Genügend Impfstoff für alle Hausärzte in Deutschland?

Sollten einzelne Länder noch nicht im April mit der Regelimpfung in den Arztpraxen beginnen wollen, können Sie dies dem Bund bis zum 19. März mitteilen. Für Gesundheitsminister Klaus Holetschek ist dies ein praktikables System. Jedoch müsse klar sein, dass der Impfstoff der entscheidende Faktor in der Pandemie sei.

„Gerade in der Anfangsphase im April wird noch nicht genügend Impfstoff zur Verfügung stehen, damit die Ärzte im ganzen Land voll durchstarten können. Aber wenn die Lieferungen so kommen, wie der Bund sie uns in Aussicht gestellt hat, dann können wir die Impfungen bei den Ärzten schnell hochfahren. Damit ist unser System voll einsatzbereit, sobald der Impfstoff in großen Strömen fließt.“

(Klaus Holetschek, Gesundheitsminister Bayerns )

Impfreihenfolge gilt auch für Hausärzte

Holetschek fügte noch an, dass der Bund die Impfzentren bis mindestens Ende September finanzieren werde. Die in der Corona-Impfverordnung vorgegebene Priorisierung gilt auch bei Impfungen in den Arztpraxen weiter. Die Ärzte sind angehalten, im April schwerpunktmäßig immobile Patienten und Patientinnen und Patienten in der eigenen Häuslichkeit sowie Personen mit schweren Vorerkrankungen zu impfen.

„Wichtig für einen Erfolg ist auch, dass der Verwaltungsaufwand so gering wie möglich gehalten wird.
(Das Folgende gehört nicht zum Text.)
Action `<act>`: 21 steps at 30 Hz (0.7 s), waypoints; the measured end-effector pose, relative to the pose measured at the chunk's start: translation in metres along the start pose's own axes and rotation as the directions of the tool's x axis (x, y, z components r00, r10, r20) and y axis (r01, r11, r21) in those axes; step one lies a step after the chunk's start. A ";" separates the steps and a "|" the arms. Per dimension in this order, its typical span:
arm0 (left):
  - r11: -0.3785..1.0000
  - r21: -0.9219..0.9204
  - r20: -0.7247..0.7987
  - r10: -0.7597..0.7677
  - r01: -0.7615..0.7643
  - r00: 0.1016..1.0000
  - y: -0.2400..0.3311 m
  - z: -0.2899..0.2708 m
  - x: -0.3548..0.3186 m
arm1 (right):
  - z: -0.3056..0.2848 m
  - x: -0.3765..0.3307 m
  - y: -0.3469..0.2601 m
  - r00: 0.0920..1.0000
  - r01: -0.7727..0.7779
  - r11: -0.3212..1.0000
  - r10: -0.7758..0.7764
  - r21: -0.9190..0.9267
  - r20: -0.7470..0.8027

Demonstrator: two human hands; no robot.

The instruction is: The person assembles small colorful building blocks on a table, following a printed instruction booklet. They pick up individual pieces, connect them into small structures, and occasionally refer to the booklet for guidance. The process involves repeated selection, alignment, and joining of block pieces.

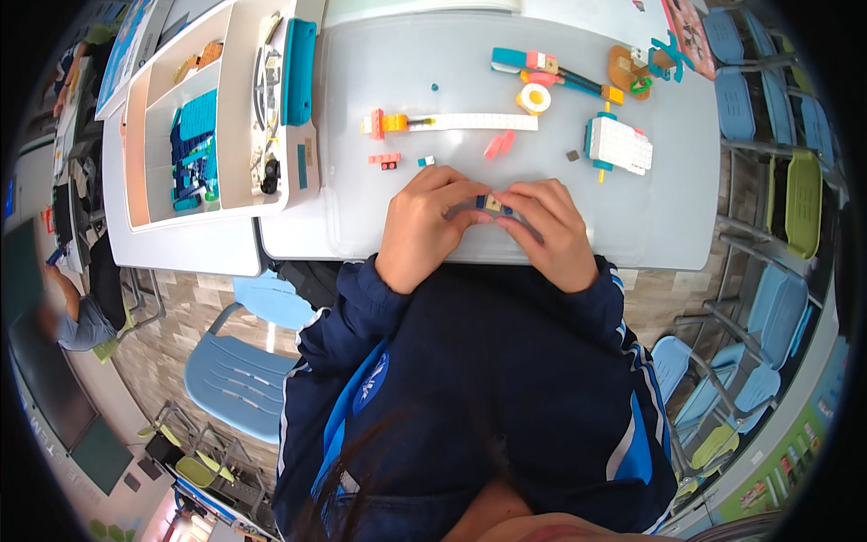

Bürokratie und Pandemie vertragen sich nicht. Daher haben wir beschlossen, dass die Ärzte täglich nur die wichtigsten Kerndaten über die Kassenärztliche Vereinigung an das Robert Koch-Institut übermitteln. Die vollständigen Impfdaten können dann quartalsweise gemeldet werden.“

(Klaus Holetschek, Bayerns Gesundheitsminister)

Zuletzt hatte Ministerpräsident Markus Söder verlauten lassen, das strenge Impf-Protokoll ändern zu wollen.